### Exercise prompt
Reproduce word for word, from the entries below, the line with "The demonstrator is", the line with "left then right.", and every line between them, and nothing more.

Records from a data source

- - - -

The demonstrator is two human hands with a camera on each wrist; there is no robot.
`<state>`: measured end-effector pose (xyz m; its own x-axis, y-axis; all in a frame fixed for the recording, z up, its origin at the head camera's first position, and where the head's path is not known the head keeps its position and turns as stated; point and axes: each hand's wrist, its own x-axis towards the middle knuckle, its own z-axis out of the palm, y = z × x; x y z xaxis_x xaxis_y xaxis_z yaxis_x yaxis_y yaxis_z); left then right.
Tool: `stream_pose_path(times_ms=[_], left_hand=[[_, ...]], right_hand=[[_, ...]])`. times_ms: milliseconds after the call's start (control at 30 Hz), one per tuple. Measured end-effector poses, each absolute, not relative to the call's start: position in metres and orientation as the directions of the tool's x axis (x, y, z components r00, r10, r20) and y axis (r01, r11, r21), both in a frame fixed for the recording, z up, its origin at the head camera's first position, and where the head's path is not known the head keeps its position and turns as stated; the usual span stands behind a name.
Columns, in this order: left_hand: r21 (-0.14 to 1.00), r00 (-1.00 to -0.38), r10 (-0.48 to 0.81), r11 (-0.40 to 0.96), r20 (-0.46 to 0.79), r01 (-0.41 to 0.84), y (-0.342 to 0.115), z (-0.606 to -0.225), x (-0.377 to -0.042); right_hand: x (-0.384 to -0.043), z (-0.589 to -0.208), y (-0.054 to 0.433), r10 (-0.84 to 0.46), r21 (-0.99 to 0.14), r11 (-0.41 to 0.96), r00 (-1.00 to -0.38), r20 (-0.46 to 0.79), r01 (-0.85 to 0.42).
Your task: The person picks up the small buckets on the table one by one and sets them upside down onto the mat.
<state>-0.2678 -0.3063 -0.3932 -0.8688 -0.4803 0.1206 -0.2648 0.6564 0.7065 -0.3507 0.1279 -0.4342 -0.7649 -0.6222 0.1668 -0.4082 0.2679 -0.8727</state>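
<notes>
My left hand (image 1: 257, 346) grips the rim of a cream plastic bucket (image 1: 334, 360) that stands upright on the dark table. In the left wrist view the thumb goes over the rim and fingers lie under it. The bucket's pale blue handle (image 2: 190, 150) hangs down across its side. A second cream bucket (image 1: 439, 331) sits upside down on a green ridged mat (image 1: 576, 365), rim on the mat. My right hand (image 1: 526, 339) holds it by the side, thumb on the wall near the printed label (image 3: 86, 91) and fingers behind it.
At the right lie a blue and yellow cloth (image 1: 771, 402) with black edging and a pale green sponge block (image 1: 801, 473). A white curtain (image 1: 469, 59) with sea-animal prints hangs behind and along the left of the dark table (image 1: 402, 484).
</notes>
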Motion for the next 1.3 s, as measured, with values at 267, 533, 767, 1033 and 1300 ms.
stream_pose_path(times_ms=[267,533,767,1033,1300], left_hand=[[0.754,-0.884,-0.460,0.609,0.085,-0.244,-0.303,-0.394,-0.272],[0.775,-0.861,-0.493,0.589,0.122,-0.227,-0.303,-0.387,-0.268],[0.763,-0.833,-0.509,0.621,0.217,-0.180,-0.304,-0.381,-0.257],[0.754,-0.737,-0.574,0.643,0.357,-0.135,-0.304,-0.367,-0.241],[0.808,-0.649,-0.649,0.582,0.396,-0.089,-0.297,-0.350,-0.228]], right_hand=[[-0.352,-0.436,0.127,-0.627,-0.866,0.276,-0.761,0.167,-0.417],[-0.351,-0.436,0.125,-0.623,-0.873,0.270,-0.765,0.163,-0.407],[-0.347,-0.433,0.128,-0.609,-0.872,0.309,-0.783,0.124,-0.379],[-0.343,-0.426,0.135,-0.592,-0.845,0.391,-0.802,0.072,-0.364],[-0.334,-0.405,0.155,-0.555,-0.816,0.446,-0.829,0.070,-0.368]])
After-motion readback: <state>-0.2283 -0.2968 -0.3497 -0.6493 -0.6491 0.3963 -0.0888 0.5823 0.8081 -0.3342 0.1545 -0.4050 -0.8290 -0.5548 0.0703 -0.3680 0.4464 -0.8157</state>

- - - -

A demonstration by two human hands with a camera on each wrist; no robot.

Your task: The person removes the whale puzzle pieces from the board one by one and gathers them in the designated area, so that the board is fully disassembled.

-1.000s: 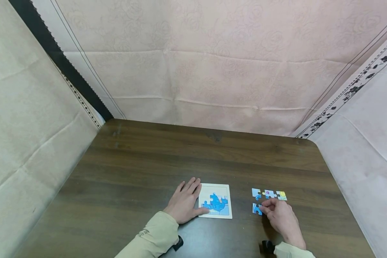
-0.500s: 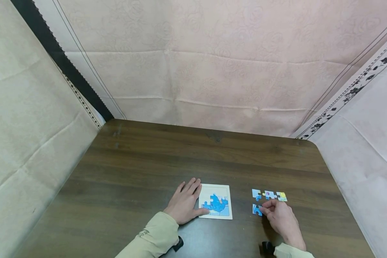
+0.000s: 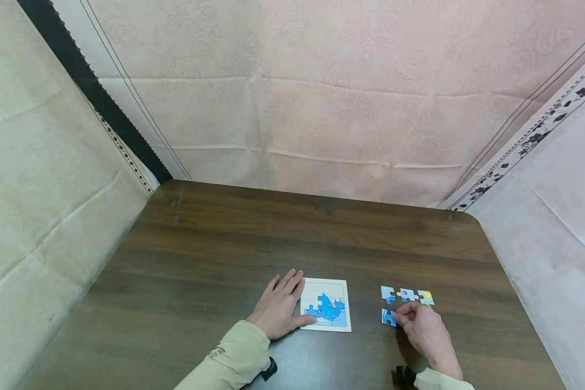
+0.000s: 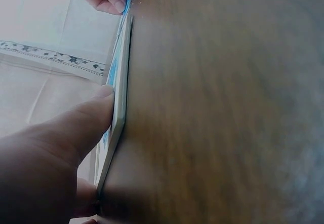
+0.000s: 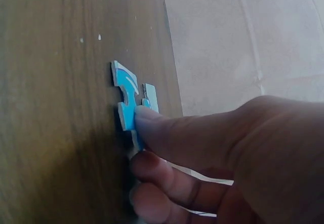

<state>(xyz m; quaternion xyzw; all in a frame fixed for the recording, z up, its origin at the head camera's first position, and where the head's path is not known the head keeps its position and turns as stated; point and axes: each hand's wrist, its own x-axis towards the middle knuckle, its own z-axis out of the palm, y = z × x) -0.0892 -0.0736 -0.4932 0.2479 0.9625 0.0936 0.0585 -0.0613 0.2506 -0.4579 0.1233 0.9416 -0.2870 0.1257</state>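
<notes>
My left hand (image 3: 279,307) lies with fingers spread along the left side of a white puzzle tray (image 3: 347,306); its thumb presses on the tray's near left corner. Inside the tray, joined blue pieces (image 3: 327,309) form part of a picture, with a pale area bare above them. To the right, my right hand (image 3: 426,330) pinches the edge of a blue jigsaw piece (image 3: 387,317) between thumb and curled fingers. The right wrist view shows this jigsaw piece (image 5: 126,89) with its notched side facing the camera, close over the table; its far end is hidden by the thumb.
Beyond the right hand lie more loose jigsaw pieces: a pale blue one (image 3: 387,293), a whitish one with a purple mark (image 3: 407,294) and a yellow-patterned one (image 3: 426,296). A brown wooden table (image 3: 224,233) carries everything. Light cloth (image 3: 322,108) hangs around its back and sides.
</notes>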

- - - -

### Answer
The demonstrator is two human hands with a camera on each wrist; there is no robot.
`<state>`: measured end-effector pose (xyz m; its own x-axis, y-axis; all in a frame fixed for the recording, z up, its origin at the head camera's first position, and where the head's path is not known the head keeps its position and turns as stated; point and axes: each hand's wrist, its own x-axis towards the middle knuckle, its own z-axis out of the palm, y = z × x; x y z xaxis_x xaxis_y xaxis_z yaxis_x yaxis_y yaxis_z); left then right.

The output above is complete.